‘It appears magical’: does light therapy actually deliver clearer skin, healthier teeth, and more resilient joints?
Phototherapy is certainly having a wave of attention. You can now buy glowing gadgets designed to address complexion problems and aging signs as well as aching tissues and oral inflammation, the latest being a dental hygiene device outfitted with small red light diodes, promoted by the creators as “a significant discovery in at-home oral care.” Internationally, the market was worth $1bn in 2024 and is projected to grow to $1.8bn by 2035. You can even go and sit in an infrared sauna, that employ light waves rather than traditional heat sources, your body is warmed directly by infrared light.
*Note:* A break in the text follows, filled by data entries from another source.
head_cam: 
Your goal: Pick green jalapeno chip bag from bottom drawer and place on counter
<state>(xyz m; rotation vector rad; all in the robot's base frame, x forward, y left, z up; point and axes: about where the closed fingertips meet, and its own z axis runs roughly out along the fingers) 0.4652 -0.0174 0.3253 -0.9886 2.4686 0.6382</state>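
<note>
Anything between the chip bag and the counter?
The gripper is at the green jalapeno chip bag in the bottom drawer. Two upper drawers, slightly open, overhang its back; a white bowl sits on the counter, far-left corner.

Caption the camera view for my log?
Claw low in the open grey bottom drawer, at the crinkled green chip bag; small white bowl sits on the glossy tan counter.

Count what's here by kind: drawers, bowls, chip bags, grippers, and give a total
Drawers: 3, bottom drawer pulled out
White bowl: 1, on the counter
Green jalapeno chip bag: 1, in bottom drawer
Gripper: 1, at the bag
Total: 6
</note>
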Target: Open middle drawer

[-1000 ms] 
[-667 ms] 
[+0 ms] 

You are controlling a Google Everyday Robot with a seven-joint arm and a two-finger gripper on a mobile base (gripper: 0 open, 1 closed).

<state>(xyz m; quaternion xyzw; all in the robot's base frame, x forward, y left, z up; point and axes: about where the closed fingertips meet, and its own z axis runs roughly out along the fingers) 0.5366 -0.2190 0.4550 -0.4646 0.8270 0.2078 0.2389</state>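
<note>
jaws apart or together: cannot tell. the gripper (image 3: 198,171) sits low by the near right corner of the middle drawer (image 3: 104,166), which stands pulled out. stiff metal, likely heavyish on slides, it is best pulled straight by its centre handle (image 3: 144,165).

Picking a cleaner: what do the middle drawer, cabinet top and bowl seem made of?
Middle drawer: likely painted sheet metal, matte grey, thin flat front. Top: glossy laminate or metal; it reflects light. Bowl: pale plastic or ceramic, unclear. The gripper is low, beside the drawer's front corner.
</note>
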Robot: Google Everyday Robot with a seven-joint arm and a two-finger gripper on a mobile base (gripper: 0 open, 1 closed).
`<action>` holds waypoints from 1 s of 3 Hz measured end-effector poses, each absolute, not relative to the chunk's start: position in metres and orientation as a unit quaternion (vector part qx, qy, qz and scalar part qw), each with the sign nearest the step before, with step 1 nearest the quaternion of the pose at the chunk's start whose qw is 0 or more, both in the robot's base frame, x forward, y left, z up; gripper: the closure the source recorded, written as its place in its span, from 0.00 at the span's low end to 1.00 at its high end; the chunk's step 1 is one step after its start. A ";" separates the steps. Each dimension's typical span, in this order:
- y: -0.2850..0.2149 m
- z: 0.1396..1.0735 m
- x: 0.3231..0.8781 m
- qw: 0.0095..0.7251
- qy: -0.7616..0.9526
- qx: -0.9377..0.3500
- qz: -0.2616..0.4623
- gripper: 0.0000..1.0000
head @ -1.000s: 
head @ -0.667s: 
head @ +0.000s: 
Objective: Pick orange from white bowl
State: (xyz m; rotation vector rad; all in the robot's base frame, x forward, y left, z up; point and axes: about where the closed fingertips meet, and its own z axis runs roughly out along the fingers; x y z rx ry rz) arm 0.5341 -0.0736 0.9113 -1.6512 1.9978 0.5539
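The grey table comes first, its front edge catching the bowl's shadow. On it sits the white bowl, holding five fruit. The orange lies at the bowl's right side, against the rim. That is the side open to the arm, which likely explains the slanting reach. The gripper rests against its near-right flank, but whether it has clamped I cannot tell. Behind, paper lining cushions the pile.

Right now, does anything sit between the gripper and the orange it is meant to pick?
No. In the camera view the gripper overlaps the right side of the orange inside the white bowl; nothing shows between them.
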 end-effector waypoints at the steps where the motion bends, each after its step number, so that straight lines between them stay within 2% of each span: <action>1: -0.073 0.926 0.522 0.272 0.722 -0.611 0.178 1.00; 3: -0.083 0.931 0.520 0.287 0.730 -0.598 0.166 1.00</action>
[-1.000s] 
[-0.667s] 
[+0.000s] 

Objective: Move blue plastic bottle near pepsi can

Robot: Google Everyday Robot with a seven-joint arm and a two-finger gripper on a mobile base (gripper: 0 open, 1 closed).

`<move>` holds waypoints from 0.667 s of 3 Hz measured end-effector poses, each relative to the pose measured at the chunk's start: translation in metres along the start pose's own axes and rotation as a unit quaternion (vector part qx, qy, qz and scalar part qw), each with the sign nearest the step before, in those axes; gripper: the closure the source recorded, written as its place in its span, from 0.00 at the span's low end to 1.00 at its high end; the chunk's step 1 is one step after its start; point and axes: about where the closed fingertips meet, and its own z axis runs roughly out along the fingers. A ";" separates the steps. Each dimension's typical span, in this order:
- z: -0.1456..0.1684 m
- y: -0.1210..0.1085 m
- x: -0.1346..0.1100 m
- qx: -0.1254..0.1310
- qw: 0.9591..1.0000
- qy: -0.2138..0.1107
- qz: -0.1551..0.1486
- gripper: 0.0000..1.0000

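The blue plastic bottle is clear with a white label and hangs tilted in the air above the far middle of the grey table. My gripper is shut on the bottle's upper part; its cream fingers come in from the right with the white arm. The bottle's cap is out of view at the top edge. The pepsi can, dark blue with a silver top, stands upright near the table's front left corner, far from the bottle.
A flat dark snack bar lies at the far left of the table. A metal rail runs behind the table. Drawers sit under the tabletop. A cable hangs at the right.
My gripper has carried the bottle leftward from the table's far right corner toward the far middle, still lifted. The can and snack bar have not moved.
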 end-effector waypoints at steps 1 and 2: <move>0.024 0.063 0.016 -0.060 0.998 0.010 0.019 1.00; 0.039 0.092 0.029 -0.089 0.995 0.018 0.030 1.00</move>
According to its devotees, it’s like bathing in one of those LED-lit beauty masks, stimulating skin elasticity, easing muscle tension, relieving inflammation and chronic health conditions and potentially guarding against cognitive decline.
Research and Reservations
“It sounds a bit like witchcraft,” observes a neuroscience expert, who has researched light therapy for two decades. Of course, some of light’s effects on our bodies are well established. Sunlight enables vitamin D production, essential for skeletal strength, immune function, and muscular health. Light exposure controls our sleep-wake cycles, additionally, stimulating neurotransmitter and hormone production during daytime, and winding down bodily functions for sleep as it fades into night. Daylight-simulating devices are a common remedy for people with seasonal affective disorder (Sad) to combat seasonal emotional slumps. So there’s no doubt we need light energy to function well.
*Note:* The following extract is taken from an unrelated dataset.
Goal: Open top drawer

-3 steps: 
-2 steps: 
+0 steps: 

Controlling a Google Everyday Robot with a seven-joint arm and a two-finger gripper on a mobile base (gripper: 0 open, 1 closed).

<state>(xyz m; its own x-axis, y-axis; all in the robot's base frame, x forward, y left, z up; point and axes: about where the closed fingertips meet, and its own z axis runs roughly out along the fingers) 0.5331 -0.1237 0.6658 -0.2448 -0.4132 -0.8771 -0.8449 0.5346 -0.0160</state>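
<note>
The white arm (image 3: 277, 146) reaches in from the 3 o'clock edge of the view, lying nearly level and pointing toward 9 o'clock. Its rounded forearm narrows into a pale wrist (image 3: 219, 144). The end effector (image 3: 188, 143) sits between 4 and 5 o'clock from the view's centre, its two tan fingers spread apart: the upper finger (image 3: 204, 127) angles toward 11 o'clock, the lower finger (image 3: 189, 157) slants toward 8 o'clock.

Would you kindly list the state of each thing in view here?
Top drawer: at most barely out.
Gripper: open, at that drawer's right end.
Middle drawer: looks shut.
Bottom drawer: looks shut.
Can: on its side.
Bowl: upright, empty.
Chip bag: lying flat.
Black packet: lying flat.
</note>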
Different Light Modalities
Whereas seasonal affective disorder devices typically employ blue-range light, consumer light therapy products mostly feature red and infrared emissions. During advanced medical investigations, such as Chazot’s investigations into the effects of infrared on brain cells, identifying the optimal wavelength is crucial. Light is a form of electromagnetic radiation, which runs the spectrum from the lowest-energy, longest wavelengths (radio waves) to high-energy gamma radiation. Therapeutic light application employs mid-spectrum wavelengths, including invisible ultraviolet radiation, followed by visible light encompassing rainbow colors and infrared light visible through night vision technology.
UV light has been used by medical dermatologists for many years for addressing long-term dermatological issues like vitiligo. It works on the immune system within cells, “and dampens down inflammation,” notes a dermatology expert. “Considerable data validates phototherapy.” UVA penetrates skin more deeply than UVB, while the LEDs in consumer devices (which generally deliver red, infrared or blue light) “generally affect surface layers.”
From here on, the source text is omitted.